Despite the discomfort, ERC maintains that Rufián continues to be their candidate for the general elections. They recall that the alliances proposed by their spokesperson in Madrid are already practiced by meeting more or less periodically with formations like Compromís, the BNG, or EH Bildu to draw up a joint strategy. This Thursday, however, they will again hear Rufián defend going further by forming a broad left-wing electoral coalition that involves the party with the most traction in each province presenting itself to consolidate votes into a single option. And he will do so hand in hand with Irene Montero, who until now has closed the door to running in a coalition with other state-wide left-wing formations, such as Sumar, Izquierda Unida, or Comuns, despite her party having ended up changing its mind in Andalusia, where it will end up running in coalition.
In this Thursday's interview, Rufián has once again defended the need to unite. "Whoever thinks that Bildu or Compromís will do well by achieving good results with Abascal as minister is mistaken. There cannot be fourteen left-wings and two right-wings," he stated. Regarding ideological divergences with other left-wing forces, he has downplayed them. "We have very few differences, only with the self-determination referendum, and I do not agree that Podemos labels the demand to manage immigration, which must be addressed with rights and duties, as racist," he pointed out, after recalling that Podemos opposes the new financing model, but so does Junts.
Montero: "I would like to team up with Rufián in the elections"
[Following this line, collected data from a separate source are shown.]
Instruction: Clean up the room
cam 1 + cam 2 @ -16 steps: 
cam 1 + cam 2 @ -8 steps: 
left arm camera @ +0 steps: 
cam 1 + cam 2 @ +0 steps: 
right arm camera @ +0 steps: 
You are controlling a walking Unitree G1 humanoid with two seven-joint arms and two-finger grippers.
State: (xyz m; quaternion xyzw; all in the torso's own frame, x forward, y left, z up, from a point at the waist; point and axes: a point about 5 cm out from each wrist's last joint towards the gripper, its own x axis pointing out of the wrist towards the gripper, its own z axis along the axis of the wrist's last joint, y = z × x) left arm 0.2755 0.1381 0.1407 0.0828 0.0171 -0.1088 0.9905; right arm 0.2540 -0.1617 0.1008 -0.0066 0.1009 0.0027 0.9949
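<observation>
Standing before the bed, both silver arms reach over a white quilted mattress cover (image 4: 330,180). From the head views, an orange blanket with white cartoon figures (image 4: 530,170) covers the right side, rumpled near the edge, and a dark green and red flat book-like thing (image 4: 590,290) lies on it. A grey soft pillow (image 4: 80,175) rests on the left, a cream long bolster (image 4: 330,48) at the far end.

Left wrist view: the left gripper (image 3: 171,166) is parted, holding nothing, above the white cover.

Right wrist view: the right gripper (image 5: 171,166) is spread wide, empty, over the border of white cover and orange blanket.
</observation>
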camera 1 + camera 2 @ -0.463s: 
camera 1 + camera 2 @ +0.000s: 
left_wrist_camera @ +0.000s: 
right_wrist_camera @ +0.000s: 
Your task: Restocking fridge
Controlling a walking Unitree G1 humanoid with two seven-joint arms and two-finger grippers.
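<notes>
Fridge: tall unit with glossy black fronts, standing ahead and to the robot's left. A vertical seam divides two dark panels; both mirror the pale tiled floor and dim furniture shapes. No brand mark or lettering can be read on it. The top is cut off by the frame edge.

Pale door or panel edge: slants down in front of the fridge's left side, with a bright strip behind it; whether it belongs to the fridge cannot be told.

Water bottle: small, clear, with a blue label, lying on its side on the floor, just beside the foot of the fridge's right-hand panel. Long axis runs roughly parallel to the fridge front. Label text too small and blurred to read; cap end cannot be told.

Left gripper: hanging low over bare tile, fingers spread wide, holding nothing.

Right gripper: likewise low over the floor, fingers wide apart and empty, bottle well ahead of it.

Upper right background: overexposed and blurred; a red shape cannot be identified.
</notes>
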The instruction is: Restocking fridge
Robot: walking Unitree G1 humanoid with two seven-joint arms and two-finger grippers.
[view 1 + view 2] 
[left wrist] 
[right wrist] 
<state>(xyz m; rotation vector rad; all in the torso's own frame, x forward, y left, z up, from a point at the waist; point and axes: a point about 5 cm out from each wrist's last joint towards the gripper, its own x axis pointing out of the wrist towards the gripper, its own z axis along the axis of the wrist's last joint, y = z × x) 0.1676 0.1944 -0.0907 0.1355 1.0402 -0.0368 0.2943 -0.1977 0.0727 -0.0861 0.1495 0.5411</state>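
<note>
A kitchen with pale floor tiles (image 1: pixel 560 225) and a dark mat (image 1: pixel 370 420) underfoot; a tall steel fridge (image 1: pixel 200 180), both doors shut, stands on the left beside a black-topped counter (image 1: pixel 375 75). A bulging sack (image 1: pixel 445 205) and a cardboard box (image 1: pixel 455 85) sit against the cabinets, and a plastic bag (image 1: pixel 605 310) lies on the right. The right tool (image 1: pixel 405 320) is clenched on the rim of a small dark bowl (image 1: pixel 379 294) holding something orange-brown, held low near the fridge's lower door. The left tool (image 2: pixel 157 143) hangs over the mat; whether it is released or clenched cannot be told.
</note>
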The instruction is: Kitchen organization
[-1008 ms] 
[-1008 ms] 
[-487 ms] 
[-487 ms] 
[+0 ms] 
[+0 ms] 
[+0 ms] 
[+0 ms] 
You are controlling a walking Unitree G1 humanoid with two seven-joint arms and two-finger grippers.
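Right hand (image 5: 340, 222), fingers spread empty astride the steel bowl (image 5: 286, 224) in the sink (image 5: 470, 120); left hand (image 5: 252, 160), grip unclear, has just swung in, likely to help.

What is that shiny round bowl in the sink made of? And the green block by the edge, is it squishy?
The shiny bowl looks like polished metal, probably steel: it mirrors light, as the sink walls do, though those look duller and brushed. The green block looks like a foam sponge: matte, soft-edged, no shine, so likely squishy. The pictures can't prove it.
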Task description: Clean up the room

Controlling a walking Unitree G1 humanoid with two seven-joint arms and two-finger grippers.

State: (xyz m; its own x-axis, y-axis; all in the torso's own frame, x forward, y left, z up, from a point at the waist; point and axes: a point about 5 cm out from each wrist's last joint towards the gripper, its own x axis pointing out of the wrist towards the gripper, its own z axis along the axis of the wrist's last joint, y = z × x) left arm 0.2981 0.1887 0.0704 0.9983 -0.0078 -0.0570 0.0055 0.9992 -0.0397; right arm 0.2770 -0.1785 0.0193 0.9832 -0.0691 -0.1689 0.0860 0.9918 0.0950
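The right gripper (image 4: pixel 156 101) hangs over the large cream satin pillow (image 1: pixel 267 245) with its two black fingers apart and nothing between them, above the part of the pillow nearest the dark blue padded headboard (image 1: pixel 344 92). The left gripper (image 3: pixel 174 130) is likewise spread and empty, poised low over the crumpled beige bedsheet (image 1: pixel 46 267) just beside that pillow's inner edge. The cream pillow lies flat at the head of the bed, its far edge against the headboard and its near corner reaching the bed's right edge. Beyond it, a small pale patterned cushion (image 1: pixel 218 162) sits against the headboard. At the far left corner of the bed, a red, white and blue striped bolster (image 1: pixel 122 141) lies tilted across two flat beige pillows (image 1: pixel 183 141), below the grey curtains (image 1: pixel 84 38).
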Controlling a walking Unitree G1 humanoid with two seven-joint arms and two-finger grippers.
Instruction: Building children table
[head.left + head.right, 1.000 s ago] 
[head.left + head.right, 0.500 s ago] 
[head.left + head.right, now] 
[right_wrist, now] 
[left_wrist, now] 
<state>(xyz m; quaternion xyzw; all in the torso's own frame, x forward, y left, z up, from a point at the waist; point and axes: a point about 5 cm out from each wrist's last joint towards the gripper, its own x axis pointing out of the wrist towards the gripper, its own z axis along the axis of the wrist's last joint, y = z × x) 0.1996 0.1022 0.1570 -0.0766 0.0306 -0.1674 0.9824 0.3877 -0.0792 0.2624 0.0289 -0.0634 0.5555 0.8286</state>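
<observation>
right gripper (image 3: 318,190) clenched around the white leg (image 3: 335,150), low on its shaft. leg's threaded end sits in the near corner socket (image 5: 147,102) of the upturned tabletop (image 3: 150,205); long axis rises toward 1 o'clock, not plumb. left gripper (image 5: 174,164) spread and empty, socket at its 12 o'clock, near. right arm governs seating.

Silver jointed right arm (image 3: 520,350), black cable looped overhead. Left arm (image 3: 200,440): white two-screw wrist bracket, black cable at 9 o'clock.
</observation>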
For her part, and from the microphones of SER Catalunya, Irene Montero has insisted on the idea of forming an electoral ticket with Rufián for the next general elections: "I would like it very much. Not just for the elections [...]. We are willing to form a team," she said. Thus, and despite leaving the formula for running together in the elections up in the air, she defended the idea that Podemos can promote the coalition in Spain and ERC in Catalonia, and has not ruled out running as a candidate at the state level with Rufián as the head of the list in Catalonia. "I'm not saying it can't be a path to take," she said.
Convinced that Rufián, despite being an independentist, "excites" many people in territories such as Andalusia, Extremadura, or La Rioja at the moment, she has guaranteed that the "morados" (referring to Podemos) will not exclude the defense of self-determination from this incipient project. "Let no one have the slightest doubt. Spain is a plurinational country and Catalonia has the right to decide," she argued.